In summary, keeping the entire molecular skeleton and double bond of β-elemene, β-elemene derivatives were syn-thesized by introducing nitrogen, oxygen, and sulfur groups at the 13 and 14 positions. β-elemene derivatives that have been reported mainly include amines, esters, alcohols, amino acids, aldehydes, and radioactive conjugates. The main anti-tumor mechanism of β-elemene derivatives is inducing cell apoptosis and arresting the cell cycle. Amine derivatives of β-elemene are classified into 13-monosubstituted amines and 13,14-disubstituted amine derivatives, which comprise the largest proportion of β-elemene derivatives and have the highest anticancer activity. The secondary amines, the amine derivatives with active hydrogen attached to nitrogen, such as DX1, IIi, IIm, and IIn, have strong activity. Furoxan subunits can enhance the antitumor activity of β-elemene by producing high levels of NO in vitro and inhibiting tumor growth in vivo. The introduction of L-tryptophan methyl ester into β-elemene evidently increased its antiproliferative activities. ETME in combination with As₂O₃ exerts synergistic antitumor effects in human leukemia and hepatocellular carcinoma cells. Radioactive β-elemene derivatives, such as rhenium-coordinated and technetium-coordinated derivatives, also showed high antitumor activities. β-elemene derivatives can overcome the shortcomings of β-elemene in terms of the moderate antitumor activity and poor solubility in water. However, the study of β-elemene derivatives still has the problem of few structural types, lacking systematic and in-depth study of the antitumor mechanism. More supporting studies are required to discover the optimal β-elemene derivative with high anticancer activities and no side effects.

Conclusion

β-elemene is a noncytotoxic Class II antitumor drug extracted from the traditional Chinese medicine C. wenyujin Y. H. Chen et C. Ling. Elemene injection and oral emulsion have been used in the clinic for >20 years. Clinicians should pay attention to their adverse reactions, including severe phlebitis, fever, pain, allergy, bleeding, nausea, vomiting, and leukocytopenia, during their application. At present, the drug delivery systems of β-elemene have only improved the solubility in water and bioavailability, as well as reduced the phlebitis, but have not significantly enhanced the antitu-mor effect.

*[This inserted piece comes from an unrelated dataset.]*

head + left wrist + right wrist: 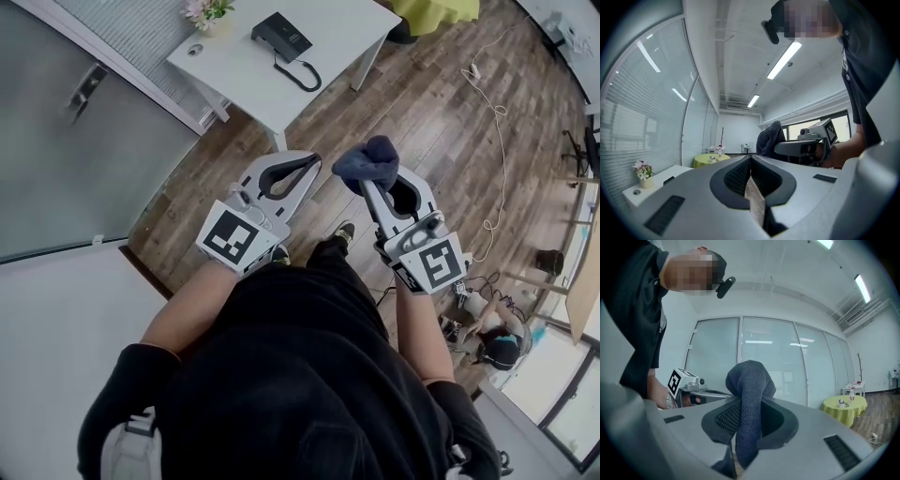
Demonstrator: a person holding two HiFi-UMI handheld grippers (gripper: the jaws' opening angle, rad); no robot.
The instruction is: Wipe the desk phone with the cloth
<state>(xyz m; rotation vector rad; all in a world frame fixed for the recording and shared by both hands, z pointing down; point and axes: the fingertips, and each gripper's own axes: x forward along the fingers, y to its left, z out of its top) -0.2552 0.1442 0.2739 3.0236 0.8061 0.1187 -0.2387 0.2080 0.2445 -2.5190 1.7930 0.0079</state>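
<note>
Head view: the desk phone [281, 36] is seen on a white table [342, 28], near a flower pot [208, 14], well apart from both grippers, which are held over the wood floor [422, 103]. The cloth [367, 161] is pinched in the right gripper [751, 401]. The left gripper [751, 158] is pressed together, empty. A white cable [500, 110] is strewn across the floor at right.

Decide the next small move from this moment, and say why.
Probably carry the right hand-held gripper forward toward the desk phone on the white table. Its jaws are shut on the cloth, but it hangs over the wooden floor, short of the table, so no wiping can start until the cloth reaches the phone.
</note>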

Some potential β-elemene derivatives, such as 11a, IIi, 6q, DX1, IIm, IIn, ETME, radioactive conjugate 9, 4a, and 13, have been synthesized and proven to have stronger anticancer activities than β-elemene. However, the study of β-elemene derivatives still has the problem of few structural types, lacking systematic and in-depth study of their antitumor mechanism. In the future, active targeting drug delivery systems, especially the peptide-modified elemene nanoparticle liposome, may be a potential research field. Elemene combined with chemotherapy drugs can enhance antitumor effects, reduce side effects, and reverse drug resistance. Multidrug-loaded liposomes also open up a promising option for elemene. More supporting studies, including clinical trials, are required to discover the optimal β-elemene derivative with high anticancer activities and no side effects.

Acknowledgments

This work was supported by the Holistic Integrative Pharmacy Institutes, Hangzhou Normal University; Key Laboratory of Elemene Class Anti-cancer Chinese Medicine of Zhejiang Province; Engineering Laboratory of Development and Application of Traditional Chinese Medicine from Zhejiang Province; Key Projects of National Science Foundation of China (81730108); Key Project of Zhejiang project Ministry of Science and Technology (2015C03055); and Key Project of Hangzhou Ministry of Science and Technology (20162013A07, 20142013A63).

Disclosure

The authors report no conflicts of interest in this work.